India has provided medical supplies to over 120 countries to combat the coronavirus pandemic, out of which 43 countries received it as a grant, Union Commerce and Industry Minister Piyush Goyal said during the G-20 trade ministers session on Thursday.
Goyal participated during the second G20 Virtual Trade and Investment Ministers Meeting.
"We offer full support to any global engagements to further this cause. Staying true to our tradition of 'Vasudhaiv Kutumbakam' -- the world is one big family. India has unconditionally provided medical supplies to over 120 countries to combat this disease, of which 43 countries received it as a grant. We are also sharing our medical and public health expertise and capacity with them, using digital technologies," said Goyal.
During his intervention, Goyal called upon the G20 nations to ensure access to essential medicines, treatments and vaccines at affordable prices.
He said that the unprecedented situation calls for solidarity and a balanced, inclusive and calibrated response. "An overriding priority for all countries at this time is to save precious lives," the minister added.
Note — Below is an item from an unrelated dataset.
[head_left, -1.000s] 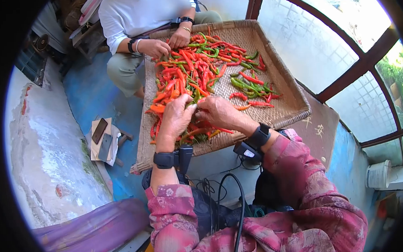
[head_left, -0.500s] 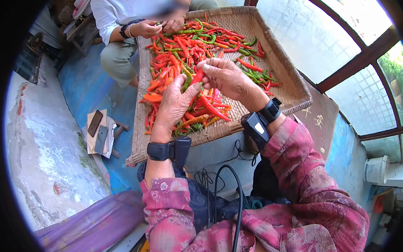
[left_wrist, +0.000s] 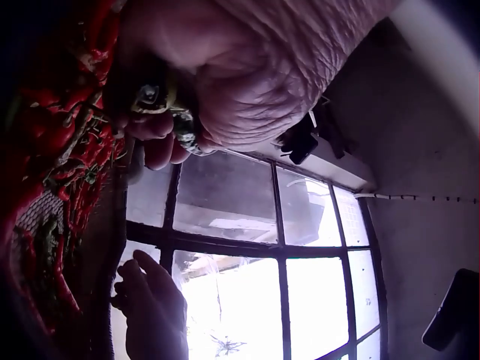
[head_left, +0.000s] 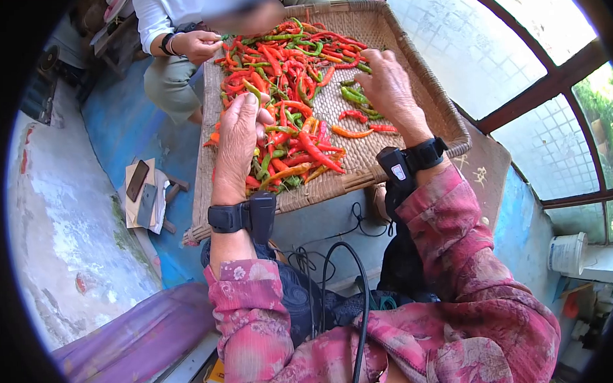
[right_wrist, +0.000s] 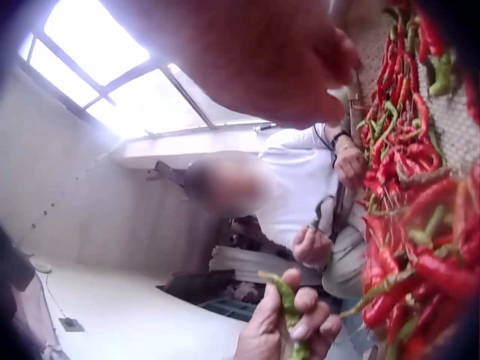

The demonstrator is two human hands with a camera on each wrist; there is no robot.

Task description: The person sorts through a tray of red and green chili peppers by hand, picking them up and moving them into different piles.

He strongly called for an agreement to enable the use of TRIPs flexibilities to ensure access to essential medicines, treatments, and vaccines at affordable prices. He also called upon the G20 nations to also agree to provide diagnostic and protective equipment and healthcare professionals across borders where they are most needed.
Goyal said that learning from this extremely distressing experience, the world has to come together to build partnerships among like-minded nations with shared values of democracy, rules-based and transparent business models and concern for humanity as a whole.
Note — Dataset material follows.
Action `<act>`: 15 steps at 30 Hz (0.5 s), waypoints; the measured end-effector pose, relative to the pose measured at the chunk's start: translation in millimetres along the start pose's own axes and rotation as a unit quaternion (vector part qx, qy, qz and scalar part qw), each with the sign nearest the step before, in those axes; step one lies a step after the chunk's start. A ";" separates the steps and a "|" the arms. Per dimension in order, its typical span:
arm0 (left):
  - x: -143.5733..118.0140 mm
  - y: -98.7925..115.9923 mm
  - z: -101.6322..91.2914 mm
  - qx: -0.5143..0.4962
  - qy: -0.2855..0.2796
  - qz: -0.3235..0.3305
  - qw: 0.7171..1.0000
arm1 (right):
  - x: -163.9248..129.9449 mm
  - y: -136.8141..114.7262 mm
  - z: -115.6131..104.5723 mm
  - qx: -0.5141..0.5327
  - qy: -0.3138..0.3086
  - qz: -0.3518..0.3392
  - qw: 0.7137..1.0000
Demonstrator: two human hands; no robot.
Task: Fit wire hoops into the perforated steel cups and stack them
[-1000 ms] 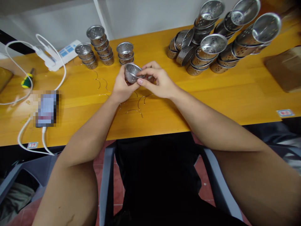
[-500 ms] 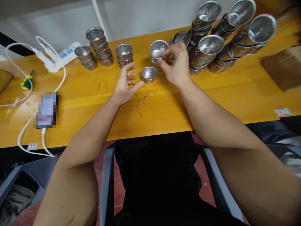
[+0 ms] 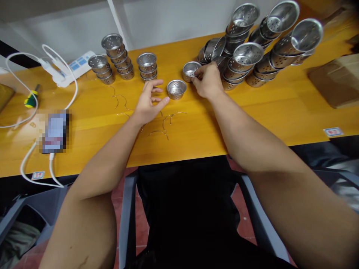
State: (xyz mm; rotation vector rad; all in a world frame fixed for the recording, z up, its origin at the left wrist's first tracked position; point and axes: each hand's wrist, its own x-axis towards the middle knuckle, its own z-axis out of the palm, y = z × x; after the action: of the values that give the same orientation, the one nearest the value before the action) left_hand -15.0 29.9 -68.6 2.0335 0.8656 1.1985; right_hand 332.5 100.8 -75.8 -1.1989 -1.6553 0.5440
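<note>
My right hand (image 3: 206, 80) grips the rim of a small perforated metal cup (image 3: 190, 70) that rests on the yellow table (image 3: 252, 108), just left of a big heap of the same cups (image 3: 252, 48). My left hand (image 3: 149, 100) lies on the table with its fingers spread and nothing in it. A second loose cup (image 3: 176, 89) stands upright right next to its fingertips. Several thin curved wire handles (image 3: 164, 125) lie scattered on the wood below and left of my left hand.
Three short stacks of cups (image 3: 123, 61) stand at the back left. A white power strip (image 3: 74, 65) with white cables, a green-handled screwdriver (image 3: 31, 99) and a phone (image 3: 54, 130) lie at the left. A brown cardboard box (image 3: 335, 80) sits at the right.
My left hand set one cup down on the table and opened. My right hand took another cup from beside the heap and lowered it onto the table.
</note>
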 end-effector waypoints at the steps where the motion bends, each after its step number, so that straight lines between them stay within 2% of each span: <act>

"India wishes to contribute to this global effort," he added.
Sharing a small example of India's capabilities and commitment, Goyal explained, "When the pandemic broke out, India barely produced a few thousand pieces of Personal Protective Equipment. We had never needed PPEs in large numbers ever before. When we realised that countries were not able to supply enough for our needs, our domestic manufacturers created and ramped up capacities. So much so, that we now produce nearly 300,000 PPEs every day."
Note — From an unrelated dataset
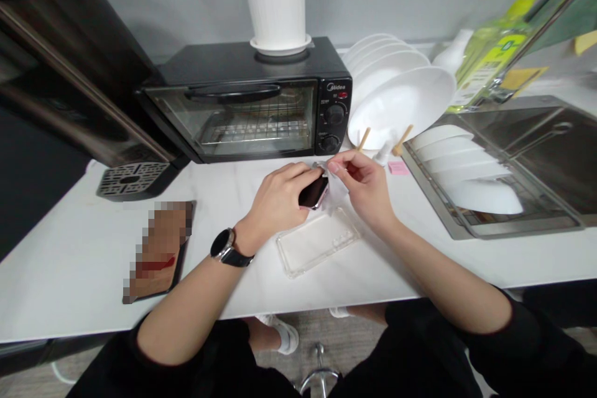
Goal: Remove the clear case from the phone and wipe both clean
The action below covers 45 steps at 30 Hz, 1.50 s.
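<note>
My left hand (284, 194), with a watch (222, 244) on its wrist, is closed around a dark-screened phone (313, 192) with a pinkish edge. Thin white tissue (334, 189) hangs at the phone's right side. My right hand (366, 186) pinches that tissue between thumb and fingers. A clear phone case (318, 241) lies flat on the counter just below both hands. The phone's far end is hidden behind my left fingers.
A black toaster oven (252, 106) stands behind my hands, a white pot (275, 0) on top. White plates (401, 96) lean beside it. At right is a sink (536, 161) with bowls (485, 196). A tablet-like device (161, 252) lies at left on the white counter (60, 261).
</note>
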### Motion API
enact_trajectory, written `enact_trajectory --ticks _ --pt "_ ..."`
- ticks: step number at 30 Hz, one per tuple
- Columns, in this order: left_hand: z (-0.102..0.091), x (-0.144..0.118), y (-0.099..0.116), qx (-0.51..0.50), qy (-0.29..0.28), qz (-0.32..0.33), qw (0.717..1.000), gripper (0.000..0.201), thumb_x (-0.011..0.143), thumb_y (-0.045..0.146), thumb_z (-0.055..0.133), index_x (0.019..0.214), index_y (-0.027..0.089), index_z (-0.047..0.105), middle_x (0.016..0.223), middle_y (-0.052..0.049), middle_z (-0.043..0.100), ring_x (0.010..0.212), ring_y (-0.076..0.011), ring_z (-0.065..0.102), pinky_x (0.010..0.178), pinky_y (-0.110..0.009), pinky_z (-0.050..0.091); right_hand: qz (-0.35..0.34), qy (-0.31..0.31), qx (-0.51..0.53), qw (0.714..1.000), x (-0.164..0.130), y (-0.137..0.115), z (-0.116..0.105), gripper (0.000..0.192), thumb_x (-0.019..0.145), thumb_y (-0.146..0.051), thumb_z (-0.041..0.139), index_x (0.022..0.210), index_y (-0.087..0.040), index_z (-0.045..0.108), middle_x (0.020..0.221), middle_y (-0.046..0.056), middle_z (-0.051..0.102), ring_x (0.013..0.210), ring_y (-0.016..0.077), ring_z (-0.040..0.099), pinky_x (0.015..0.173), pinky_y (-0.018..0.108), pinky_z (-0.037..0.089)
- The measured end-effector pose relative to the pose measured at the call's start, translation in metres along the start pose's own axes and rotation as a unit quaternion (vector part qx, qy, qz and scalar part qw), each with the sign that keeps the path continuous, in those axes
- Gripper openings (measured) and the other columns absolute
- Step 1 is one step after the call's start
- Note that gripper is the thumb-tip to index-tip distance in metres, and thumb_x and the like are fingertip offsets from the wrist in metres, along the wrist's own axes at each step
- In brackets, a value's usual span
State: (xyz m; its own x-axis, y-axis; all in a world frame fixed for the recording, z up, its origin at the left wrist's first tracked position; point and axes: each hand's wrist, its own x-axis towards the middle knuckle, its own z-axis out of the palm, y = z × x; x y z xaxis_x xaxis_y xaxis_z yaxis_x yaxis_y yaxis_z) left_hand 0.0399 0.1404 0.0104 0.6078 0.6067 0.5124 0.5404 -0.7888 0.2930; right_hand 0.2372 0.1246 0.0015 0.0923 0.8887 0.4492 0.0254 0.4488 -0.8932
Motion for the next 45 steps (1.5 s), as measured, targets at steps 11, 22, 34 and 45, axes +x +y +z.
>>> enact_trajectory --ticks 11,22,34,45 --pt "0.000 0.000 0.006 -0.003 -0.003 -0.052 0.999 0.038 0.081 0.008 0.058 0.113 0.018 0.074 0.104 -0.008 0.075 0.096 -0.0243 0.071 0.084 -0.035 0.058 -0.084 -0.031 -0.018 0.996 -0.008 -0.004 0.006 0.015 0.095 -0.038 0.080 0.094 -0.024 0.076 0.087 0.000 0.071 0.078 0.0138 0.063 0.071 0.029 0.053" --pt "0.002 -0.001 0.003 -0.046 0.007 -0.073 0.996 0.036 0.090 0.027 0.068 0.125 0.019 0.073 0.107 -0.008 0.076 0.097 -0.0246 0.073 0.085 -0.036 0.058 -0.250 -0.122 -0.075 0.958 -0.018 -0.014 0.011 0.002 0.098 -0.022 0.076 0.098 -0.023 0.076 0.091 0.002 0.075 0.084 0.0156 0.069 0.076 0.031 0.057" --pt "0.003 -0.001 0.002 -0.020 0.024 0.009 0.999 0.048 0.086 0.010 0.059 0.132 0.018 0.071 0.112 -0.009 0.075 0.098 -0.0237 0.071 0.088 -0.037 0.060 -0.042 0.036 0.010 0.998 -0.003 0.002 0.005 0.025 0.090 -0.048 0.084 0.090 -0.024 0.075 0.084 -0.001 0.073 0.077 0.0144 0.064 0.066 0.028 0.050" --pt "-0.003 0.000 0.004 -0.063 -0.001 -0.044 0.997 0.042 0.090 0.032 0.071 0.131 0.019 0.070 0.109 -0.008 0.075 0.097 -0.0243 0.072 0.086 -0.037 0.058 -0.304 -0.125 -0.092 0.940 -0.024 -0.013 0.012 0.009 0.097 -0.018 0.077 0.103 -0.023 0.076 0.092 0.002 0.075 0.088 0.0169 0.071 0.075 0.032 0.059"
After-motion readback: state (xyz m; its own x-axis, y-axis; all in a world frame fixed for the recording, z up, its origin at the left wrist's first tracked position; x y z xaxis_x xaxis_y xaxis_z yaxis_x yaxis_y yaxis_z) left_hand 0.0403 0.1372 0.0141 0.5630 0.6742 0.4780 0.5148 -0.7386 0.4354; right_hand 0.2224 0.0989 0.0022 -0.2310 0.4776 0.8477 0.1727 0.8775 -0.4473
Underscoring the wide digital divide between developed and developing countries, the minister stressed on the urgent need to build the digital skills and capacities of developing countries and LDCs, rather than rushing to make binding rules on digital trade and e-commerce, which will freeze the extremely non-level playing field against their interests, and deprive them of the opportunity to benefit from the immense potential in these areas.